* **WORK TASK**
What is the number of lines in the data below that contain "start"? Reply with the number only.

* **DATA PROVIDED**

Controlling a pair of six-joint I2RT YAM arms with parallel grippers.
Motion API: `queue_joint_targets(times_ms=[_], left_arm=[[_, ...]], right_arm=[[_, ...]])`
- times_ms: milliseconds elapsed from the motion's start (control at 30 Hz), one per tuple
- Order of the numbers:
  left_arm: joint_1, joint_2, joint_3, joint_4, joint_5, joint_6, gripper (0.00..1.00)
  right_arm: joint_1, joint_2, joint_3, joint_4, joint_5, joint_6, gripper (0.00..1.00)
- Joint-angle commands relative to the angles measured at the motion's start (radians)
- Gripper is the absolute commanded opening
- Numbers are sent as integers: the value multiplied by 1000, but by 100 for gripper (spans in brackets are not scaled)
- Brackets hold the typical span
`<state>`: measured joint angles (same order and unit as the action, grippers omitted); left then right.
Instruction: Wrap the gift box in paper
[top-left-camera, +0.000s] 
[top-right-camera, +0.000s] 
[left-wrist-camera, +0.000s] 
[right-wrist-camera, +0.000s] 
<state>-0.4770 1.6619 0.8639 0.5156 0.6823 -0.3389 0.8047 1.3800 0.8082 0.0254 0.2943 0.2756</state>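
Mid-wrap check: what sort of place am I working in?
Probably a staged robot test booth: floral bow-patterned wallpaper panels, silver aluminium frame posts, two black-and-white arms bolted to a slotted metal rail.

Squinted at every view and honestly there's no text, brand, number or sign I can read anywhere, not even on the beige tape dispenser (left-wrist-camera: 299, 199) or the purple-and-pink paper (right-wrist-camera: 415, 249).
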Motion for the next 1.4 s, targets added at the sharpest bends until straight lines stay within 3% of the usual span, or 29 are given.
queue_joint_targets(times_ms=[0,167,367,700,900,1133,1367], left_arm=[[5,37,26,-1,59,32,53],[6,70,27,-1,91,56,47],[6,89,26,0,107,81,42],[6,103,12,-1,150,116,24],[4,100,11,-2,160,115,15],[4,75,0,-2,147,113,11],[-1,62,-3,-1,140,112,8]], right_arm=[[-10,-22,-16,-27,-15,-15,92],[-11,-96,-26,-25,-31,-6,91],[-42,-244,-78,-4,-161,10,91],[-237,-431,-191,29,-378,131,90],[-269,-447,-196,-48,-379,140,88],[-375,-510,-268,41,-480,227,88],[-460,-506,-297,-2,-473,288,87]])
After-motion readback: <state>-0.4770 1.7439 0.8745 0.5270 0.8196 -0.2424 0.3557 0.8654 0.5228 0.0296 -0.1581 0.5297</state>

* **SOLUTION FOR THIS PROBLEM**
2